What you need to do =>
All lines holding the word "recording" in the listing below need to be copied.

____

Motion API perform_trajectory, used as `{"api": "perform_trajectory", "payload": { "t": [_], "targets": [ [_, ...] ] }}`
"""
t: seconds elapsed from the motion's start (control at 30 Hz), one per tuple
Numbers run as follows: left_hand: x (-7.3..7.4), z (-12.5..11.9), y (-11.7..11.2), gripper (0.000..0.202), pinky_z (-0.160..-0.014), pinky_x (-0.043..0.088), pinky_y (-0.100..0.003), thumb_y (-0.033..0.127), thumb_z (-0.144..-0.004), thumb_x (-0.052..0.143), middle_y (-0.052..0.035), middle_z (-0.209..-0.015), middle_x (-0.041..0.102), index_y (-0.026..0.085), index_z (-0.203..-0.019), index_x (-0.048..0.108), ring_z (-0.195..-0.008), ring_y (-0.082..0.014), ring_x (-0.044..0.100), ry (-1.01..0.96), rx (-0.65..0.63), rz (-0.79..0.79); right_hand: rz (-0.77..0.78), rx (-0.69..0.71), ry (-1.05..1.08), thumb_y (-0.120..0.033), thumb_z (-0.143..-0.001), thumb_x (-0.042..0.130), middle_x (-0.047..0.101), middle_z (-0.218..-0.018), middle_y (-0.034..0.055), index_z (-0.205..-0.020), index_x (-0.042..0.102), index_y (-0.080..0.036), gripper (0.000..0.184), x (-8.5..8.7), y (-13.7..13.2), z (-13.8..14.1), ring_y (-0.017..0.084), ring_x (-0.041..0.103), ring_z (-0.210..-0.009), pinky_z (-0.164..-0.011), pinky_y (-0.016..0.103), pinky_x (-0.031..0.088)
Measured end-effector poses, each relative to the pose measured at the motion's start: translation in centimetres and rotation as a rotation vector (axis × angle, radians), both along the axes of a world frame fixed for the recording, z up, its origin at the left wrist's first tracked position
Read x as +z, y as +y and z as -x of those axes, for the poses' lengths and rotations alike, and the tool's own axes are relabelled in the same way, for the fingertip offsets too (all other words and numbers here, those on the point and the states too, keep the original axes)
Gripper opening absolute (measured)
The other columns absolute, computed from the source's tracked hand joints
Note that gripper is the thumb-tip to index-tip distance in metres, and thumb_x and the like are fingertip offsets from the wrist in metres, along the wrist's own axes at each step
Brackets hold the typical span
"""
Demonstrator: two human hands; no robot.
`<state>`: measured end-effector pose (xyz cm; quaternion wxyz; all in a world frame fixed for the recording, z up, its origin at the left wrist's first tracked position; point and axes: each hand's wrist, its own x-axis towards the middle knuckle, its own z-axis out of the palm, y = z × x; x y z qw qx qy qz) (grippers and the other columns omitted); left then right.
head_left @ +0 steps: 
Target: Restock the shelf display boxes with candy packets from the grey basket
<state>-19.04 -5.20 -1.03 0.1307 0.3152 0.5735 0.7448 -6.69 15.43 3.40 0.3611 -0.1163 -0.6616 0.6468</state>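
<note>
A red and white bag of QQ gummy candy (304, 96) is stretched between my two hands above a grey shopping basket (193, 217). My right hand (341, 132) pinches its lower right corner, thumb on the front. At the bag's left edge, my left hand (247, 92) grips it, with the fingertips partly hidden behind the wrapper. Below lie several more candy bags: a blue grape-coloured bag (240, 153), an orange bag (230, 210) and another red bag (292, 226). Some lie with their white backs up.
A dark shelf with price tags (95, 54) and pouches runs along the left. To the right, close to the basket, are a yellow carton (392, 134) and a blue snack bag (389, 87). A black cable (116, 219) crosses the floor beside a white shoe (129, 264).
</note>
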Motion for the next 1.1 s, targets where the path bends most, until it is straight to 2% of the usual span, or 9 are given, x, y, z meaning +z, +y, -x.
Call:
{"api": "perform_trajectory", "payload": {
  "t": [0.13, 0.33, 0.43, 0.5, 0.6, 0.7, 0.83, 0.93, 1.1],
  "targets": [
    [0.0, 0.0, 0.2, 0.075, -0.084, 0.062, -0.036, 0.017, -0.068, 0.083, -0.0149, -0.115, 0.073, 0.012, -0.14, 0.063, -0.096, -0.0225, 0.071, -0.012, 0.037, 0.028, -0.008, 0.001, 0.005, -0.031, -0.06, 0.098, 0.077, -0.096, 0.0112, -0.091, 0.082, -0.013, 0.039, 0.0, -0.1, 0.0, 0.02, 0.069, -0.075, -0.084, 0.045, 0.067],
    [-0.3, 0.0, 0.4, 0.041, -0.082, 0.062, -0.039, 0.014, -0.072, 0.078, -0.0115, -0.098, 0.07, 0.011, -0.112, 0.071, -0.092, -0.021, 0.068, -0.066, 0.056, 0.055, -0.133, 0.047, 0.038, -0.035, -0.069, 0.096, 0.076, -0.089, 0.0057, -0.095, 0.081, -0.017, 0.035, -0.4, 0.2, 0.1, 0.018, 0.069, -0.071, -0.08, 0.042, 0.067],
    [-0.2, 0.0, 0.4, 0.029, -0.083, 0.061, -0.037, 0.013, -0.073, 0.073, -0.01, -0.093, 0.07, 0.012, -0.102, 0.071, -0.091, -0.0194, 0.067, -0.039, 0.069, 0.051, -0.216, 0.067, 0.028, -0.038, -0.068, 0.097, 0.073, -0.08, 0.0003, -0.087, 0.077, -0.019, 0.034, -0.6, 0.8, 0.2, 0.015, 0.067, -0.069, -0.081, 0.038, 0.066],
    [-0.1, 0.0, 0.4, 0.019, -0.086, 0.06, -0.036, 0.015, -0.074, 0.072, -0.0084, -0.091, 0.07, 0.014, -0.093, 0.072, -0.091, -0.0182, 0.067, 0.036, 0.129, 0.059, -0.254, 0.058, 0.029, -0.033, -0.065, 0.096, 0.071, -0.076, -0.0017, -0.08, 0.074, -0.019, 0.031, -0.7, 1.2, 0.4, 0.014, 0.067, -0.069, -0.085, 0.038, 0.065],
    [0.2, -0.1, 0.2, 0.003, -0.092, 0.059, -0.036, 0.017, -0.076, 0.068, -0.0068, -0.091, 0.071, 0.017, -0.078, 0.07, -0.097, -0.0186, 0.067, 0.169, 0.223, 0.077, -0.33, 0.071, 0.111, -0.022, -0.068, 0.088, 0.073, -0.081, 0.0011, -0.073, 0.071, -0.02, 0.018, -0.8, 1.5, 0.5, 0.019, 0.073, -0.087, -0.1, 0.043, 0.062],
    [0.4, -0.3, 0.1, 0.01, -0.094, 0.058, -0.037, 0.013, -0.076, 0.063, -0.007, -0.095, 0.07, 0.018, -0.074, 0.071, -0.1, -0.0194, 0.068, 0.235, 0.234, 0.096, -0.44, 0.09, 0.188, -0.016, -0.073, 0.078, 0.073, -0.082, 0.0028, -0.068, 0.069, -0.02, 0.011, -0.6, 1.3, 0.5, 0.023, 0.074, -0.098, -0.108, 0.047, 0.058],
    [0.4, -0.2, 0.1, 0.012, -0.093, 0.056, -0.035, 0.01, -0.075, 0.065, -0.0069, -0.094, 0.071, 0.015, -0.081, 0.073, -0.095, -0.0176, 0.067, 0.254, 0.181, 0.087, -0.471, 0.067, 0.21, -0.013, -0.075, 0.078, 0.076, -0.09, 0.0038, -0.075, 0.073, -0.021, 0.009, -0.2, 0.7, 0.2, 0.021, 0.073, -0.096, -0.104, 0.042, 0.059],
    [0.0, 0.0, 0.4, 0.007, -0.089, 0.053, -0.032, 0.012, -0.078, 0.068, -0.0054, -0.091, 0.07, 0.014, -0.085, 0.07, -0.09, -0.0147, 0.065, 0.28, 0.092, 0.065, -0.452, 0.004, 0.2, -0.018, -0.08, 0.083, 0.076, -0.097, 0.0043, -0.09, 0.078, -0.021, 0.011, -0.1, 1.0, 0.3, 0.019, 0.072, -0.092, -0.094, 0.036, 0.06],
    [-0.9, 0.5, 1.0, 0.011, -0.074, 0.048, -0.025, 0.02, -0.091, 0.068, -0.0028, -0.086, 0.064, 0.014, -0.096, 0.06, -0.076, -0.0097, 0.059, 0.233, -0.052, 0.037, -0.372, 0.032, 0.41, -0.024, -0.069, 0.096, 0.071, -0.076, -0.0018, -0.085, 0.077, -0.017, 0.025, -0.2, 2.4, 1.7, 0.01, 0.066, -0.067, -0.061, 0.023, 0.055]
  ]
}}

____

Exercise response =>
Measured end-effector poses, each relative to the pose measured at the motion's start: translation in centimetres and rotation as a rotation vector (axis × angle, radians), both along the axes of a world frame fixed for the recording, z up, its origin at the left wrist's first tracked position
`<state>`: measured end-effector pose (xyz cm; quaternion wxyz; all in a world frame fixed for the recording, z up, its origin at the left wrist's first tracked position; point and axes: each hand's wrist, its own x-axis towards the middle knuckle, its own z-axis out of the palm, y = z × x; x y z qw qx qy qz) (grippers and the other columns omitted); left then right.

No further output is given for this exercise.